▶ [Your assignment]:
From the listing below, copy only the lines from the line that contains "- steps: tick" to the line that contains "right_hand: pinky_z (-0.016", counting those two lines as part of the copy.

▶ [Dataset section]:
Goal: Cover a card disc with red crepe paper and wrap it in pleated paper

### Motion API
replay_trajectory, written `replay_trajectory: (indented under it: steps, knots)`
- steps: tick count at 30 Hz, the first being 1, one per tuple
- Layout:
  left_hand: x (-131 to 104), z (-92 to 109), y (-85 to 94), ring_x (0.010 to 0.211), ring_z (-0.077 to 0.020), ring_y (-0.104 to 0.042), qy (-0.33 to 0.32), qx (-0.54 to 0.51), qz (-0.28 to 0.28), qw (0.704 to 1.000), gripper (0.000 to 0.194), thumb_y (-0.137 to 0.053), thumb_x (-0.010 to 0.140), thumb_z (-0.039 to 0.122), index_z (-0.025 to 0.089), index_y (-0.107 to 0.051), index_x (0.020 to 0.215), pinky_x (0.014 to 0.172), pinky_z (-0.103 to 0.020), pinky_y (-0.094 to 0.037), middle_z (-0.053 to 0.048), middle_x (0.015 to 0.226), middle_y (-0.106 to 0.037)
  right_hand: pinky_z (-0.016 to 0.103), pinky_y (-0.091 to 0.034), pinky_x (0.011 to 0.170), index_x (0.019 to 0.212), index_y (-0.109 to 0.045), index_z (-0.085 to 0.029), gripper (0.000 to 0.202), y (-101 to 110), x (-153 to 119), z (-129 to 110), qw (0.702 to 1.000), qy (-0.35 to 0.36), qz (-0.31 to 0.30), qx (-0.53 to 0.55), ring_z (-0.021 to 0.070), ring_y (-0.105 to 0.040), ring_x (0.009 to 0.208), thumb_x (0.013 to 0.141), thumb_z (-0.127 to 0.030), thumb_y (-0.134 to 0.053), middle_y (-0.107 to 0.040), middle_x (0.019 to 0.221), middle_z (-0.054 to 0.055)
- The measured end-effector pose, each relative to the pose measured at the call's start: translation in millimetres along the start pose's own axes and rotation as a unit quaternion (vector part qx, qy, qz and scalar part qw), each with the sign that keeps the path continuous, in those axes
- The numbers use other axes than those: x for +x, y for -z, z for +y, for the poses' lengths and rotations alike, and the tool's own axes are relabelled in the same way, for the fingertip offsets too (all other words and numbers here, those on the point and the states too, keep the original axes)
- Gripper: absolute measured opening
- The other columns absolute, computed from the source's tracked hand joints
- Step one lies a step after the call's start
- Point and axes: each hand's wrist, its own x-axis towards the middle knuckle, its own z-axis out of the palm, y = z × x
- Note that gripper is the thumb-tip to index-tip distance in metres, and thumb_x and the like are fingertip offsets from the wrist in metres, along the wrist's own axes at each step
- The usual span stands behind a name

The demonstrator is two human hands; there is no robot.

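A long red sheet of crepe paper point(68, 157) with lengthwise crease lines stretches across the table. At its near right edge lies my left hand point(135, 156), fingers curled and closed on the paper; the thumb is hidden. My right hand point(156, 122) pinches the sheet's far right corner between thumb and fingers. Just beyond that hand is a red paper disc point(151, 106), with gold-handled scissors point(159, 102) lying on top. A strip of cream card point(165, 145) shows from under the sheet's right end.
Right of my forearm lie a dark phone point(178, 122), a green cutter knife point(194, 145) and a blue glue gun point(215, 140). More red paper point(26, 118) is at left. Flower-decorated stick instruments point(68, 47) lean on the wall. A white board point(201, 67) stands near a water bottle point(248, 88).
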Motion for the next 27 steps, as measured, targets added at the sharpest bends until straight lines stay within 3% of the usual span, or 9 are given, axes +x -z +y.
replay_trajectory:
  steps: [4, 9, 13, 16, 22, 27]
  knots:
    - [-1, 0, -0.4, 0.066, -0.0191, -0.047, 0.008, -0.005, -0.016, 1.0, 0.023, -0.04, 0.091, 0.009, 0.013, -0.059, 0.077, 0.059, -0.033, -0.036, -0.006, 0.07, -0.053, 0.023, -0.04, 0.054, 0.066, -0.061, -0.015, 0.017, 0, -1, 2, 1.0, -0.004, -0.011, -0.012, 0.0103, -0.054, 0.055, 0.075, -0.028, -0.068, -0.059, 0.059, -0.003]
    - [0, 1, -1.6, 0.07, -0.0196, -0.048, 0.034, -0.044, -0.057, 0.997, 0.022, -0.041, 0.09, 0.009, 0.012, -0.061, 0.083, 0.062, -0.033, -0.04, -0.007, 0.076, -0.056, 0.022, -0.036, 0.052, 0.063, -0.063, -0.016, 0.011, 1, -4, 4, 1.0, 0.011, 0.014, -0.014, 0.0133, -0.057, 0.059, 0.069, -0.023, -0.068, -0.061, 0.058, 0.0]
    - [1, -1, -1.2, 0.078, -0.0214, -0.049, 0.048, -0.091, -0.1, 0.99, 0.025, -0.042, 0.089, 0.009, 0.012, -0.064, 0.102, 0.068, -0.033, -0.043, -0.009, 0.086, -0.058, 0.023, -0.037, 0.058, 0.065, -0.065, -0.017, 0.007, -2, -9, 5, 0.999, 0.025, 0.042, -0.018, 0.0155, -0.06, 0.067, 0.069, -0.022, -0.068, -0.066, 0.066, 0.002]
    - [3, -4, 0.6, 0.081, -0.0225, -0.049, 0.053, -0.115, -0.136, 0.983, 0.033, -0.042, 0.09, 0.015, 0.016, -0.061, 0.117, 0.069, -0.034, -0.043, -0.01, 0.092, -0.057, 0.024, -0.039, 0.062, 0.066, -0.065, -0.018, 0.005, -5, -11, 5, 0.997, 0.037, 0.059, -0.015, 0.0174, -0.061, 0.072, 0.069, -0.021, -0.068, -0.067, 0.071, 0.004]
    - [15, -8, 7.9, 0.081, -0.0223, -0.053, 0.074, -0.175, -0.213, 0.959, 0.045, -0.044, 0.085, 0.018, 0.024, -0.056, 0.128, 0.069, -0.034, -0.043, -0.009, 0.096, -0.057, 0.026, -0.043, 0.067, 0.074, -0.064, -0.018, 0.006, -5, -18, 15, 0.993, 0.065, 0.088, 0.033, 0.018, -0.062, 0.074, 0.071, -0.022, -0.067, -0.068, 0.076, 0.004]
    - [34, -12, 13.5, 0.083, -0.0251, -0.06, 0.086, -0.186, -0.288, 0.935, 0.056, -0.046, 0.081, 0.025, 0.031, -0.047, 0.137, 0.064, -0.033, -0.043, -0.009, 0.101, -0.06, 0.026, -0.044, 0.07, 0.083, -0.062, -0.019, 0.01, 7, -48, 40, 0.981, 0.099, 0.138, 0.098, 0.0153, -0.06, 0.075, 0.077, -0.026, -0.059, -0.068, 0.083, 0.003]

▶ [Expected answer]:
- steps: tick count at 30 Hz, the first being 1, one per tuple
- Layout:
  left_hand: x (-131 to 104), z (-92 to 109), y (-85 to 94), ring_x (0.010 to 0.211), ring_z (-0.077 to 0.020), ring_y (-0.104 to 0.042), qy (-0.33 to 0.32), qx (-0.54 to 0.51), qz (-0.28 to 0.28), qw (0.704 to 1.000), gripper (0.000 to 0.194), thumb_y (-0.137 to 0.053), thumb_x (-0.010 to 0.140), thumb_z (-0.039 to 0.122), index_z (-0.025 to 0.089), index_y (-0.107 to 0.051), index_x (0.020 to 0.215), pinky_x (0.014 to 0.172), pinky_z (-0.103 to 0.020), pinky_y (-0.094 to 0.037), middle_z (-0.053 to 0.048), middle_x (0.015 to 0.226), middle_y (-0.106 to 0.037)
  right_hand: pinky_z (-0.016 to 0.103), pinky_y (-0.091 to 0.034), pinky_x (0.011 to 0.170), index_x (0.019 to 0.212), index_y (-0.109 to 0.045), index_z (-0.085 to 0.029), gripper (0.000 to 0.202), y (-101 to 110), x (-153 to 119), z (-129 to 110), qw (0.702 to 1.000), qy (-0.35 to 0.36), qz (-0.31 to 0.30), qx (-0.53 to 0.55), ring_z (-0.021 to 0.070), ring_y (-0.105 to 0.040), ring_x (0.009 to 0.208), thumb_x (0.013 to 0.141), thumb_z (-0.127 to 0.030), thumb_y (-0.134 to 0.053), middle_y (-0.107 to 0.040), middle_x (0.019 to 0.221), middle_z (-0.054 to 0.055)

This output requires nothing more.